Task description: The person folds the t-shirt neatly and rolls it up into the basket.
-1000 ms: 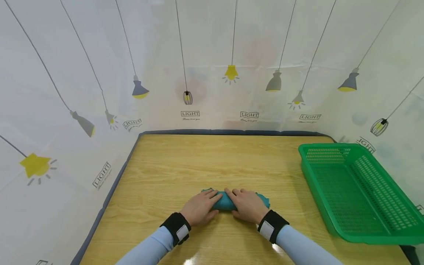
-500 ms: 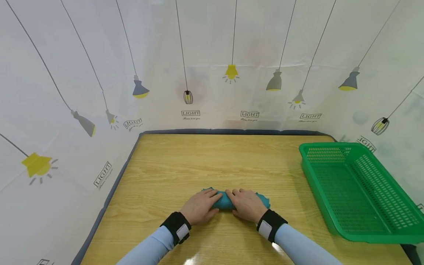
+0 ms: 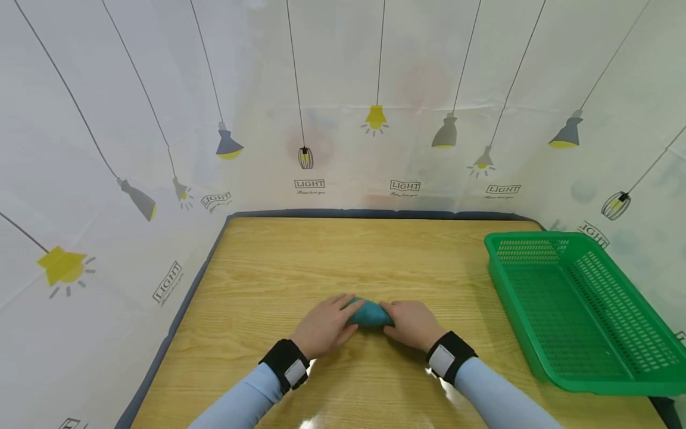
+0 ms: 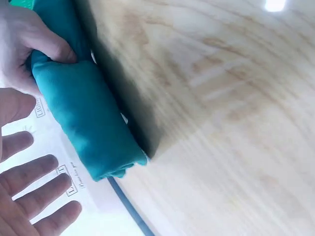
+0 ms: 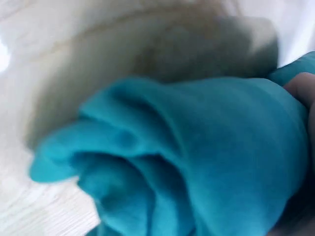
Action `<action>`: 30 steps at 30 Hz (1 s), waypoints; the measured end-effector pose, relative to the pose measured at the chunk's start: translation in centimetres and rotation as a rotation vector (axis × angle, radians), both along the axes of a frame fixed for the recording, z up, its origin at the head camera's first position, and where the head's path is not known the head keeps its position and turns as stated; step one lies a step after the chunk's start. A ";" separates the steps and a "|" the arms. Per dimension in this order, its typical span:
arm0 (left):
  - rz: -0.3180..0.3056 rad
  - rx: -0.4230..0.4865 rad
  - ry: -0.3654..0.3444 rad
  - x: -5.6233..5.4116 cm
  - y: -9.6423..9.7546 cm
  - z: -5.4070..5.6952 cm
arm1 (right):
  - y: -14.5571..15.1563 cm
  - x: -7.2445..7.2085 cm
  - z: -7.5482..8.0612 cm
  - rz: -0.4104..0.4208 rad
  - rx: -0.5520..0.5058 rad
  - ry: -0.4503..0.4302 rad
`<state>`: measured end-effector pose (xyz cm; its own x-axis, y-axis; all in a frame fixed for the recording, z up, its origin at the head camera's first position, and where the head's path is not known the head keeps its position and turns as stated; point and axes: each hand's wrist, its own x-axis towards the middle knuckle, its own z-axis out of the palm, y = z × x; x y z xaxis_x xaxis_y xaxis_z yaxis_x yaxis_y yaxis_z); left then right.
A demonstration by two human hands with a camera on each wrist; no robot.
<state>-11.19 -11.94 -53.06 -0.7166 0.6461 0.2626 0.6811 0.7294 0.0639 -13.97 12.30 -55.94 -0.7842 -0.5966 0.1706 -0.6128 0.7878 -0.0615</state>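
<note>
A teal cloth [image 3: 370, 314], rolled into a thick bundle, is between my two hands over the table. My right hand [image 3: 414, 325] grips it near the middle, thumb pressed into the fabric in the left wrist view. My left hand [image 3: 323, 326] is beside the other half of the roll; in the left wrist view its fingers [image 4: 42, 169] are spread and apart from the cloth [image 4: 83, 108]. Loose folds show at the end of the cloth [image 5: 147, 162] in the right wrist view, where only a bit of my right hand [image 5: 302, 91] appears at the edge.
A green perforated plastic basket [image 3: 584, 316] stands at the right of the wooden table [image 3: 343, 256]. White curtain-like sheeting [image 3: 343, 71] printed with hanging lamps closes off the back and sides.
Both hands lay on top of the roll before. My right hand has shifted slightly right and now grips the cloth, which is tilted, and my left fingers have come off it.
</note>
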 end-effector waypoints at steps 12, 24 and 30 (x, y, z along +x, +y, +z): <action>0.036 0.040 0.143 -1.6 1.4 3.4 | 4.1 -2.8 6.0 -0.184 -0.116 -0.192; 0.038 0.021 0.160 -2.2 2.1 4.6 | 8.9 -4.4 11.9 -0.345 -0.253 -0.214; 0.047 0.001 0.151 -2.5 2.8 5.2 | 13.3 -5.1 16.0 -0.465 -0.266 -0.033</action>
<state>-13.70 -9.15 -47.82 -0.6983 0.6127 0.3701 0.6481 0.7607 -0.0364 -19.07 25.58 -39.91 -0.9630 -0.1247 0.2390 -0.1973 0.9302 -0.3095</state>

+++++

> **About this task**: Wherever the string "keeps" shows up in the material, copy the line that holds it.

> **Answer to this task**:
Action `<action>`: 30 steps at 30 Hz (1 s), waypoints; the measured end-effector pose, relative to the pose measured at the chunk's start: translation in centimetres and rotation as a rotation vector (axis × angle, radians), both along the axes of a frame fixed for the recording, z up, its origin at the head camera's first position, and where the head's path is not known the head keeps its position and turns as stated; step one lies a step after the chunk's start. A ";" separates the steps and a "|" the arms. Per dimension in this order, its typical span:
`<state>`: measured end-effector pose (xyz cm; its own x-axis, y-axis; all in a frame fixed for the recording, z up, its origin at the head camera's first position, and where the head's path is not known the head keeps its position and turns as stated; point and axes: each hand's wrist, its own x-axis towards the middle knuckle, its own z-axis out of the palm, y = z × x; x y z xaxis_x xaxis_y xaxis_z yaxis_x yaxis_y yaxis_z); left then right.

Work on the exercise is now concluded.